When I think about this, ‘intention’ is a very powerful word. It really determines how far we will go with our life, or anything that we do in general.

Think about it. Throughout our lives, most of us really ended up going off on a tangent. Most of us never ended up doing what we originally set out to do. Consider the person who goes travelling to explore the world, and ends up finding their soul mate in Brazil, when his original intention was just to get away from the humdrum of his life in North America.

Or like me, who started off in Accounting, and ended up in IT, and working for myself, no less…. something which I never remotely imagined.

The Ability to Surprise Ourselves


Is going off on a tangent a bad thing? Not necessarily.. sometimes we end up… beyond our wildest dreams. Or is this really the destiny that we were meant to do?

Fortune Tellers


I don’t believe in them. Either they are so vague that you can apply their words to any situation in your life, or you end up limiting yourself to what they said. It’s like they set a parameter for you. Then, it gets down to what kind of person you are, and what you do with that information.

Are you the type of person who will accept the parameters that you given? Or are you a like my friend Henry? He was diagnosed with an advanced stage of cancer. His medical team advised him to go into this experimental treatment. The catch was that there is only a 9% success rate. Here’s the rub. When someone says that to you, what would you say to yourself? Would you accept the doom of the 93% chance of death? Well, Henry did the opposite. He considered it, but then said to himself, “Someone has to be in the 9%. Why couldn’t it be me?” He completed his treatments. Soon after, 9% or not, in classic Henry style, he said, “F*ck it. I’m going to live my life to the fullest” He left on a fabulous Italian vacation with the love of his life.

That was upwards of two years ago. Henry’s still kicking around, travelling the world, celebrating his children’s school graduations, living life to the fullest. His intention made it for him. Instead of identifying himself with the doomed 93% group, he made… No, he committed his intention to be a part of the 9%. Why not? It’s not like it cost anymore to be in the 9%. His intention bought his life back. At the end of the treatment, and multiple worldwide trips later, his doctors told him that he should start saving money again… which meant that he was going to live.

We have a lot to be inspired from Henry. But mostly today, it’s his intention that we ought to emulate.
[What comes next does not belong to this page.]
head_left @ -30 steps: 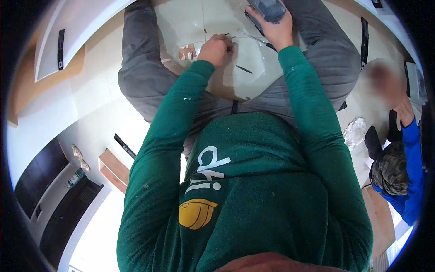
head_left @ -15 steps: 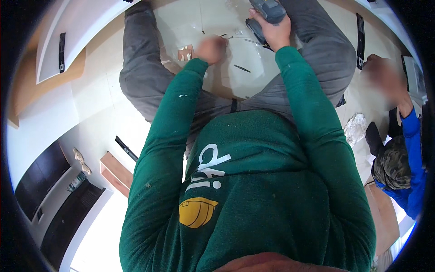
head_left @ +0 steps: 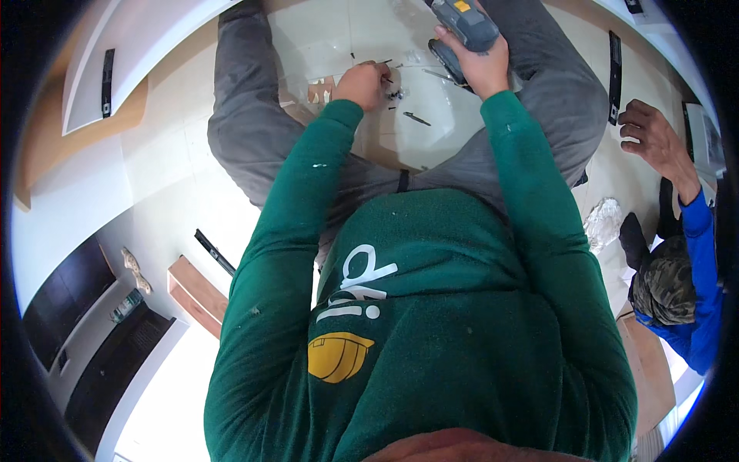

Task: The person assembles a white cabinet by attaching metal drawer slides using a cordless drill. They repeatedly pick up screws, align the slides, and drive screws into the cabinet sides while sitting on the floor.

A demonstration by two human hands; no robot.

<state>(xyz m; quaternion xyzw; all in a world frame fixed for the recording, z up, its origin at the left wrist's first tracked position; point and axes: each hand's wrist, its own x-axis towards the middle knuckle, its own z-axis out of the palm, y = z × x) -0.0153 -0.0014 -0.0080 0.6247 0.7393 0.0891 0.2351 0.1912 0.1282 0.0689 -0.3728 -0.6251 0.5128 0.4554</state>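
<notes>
Newly on the pale floor [head_left: 315, 38] since half a second ago: loose cluster of small dark pieces [head_left: 396, 95], just right of the left hand [head_left: 360, 85]. Left hand: fingers curled together, low over the floor; pinch on anything impossible to tell. Right hand [head_left: 488, 68]: fingers wrapped round a grey-and-black cordless drill [head_left: 469, 27], beside the right leg [head_left: 566, 115]. Also on the floor: slim dark rod [head_left: 416, 118], near the pieces; brown-and-white scrap [head_left: 319, 90], left of the left hand.
</notes>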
Most of the people on this planet go about their lives without a single intention. Most of the people on this planet do nothing to set goals. Most of the people on this planet, especially if they make a decent income, lead a comfortable life, spend more time planning their next vacation than they do planning their life. And Far too many of us simply go about living our lives without a single iota of intention. (Is that the unit of measure for intention??)

Related: Here’s the Thing about Crappy Situations….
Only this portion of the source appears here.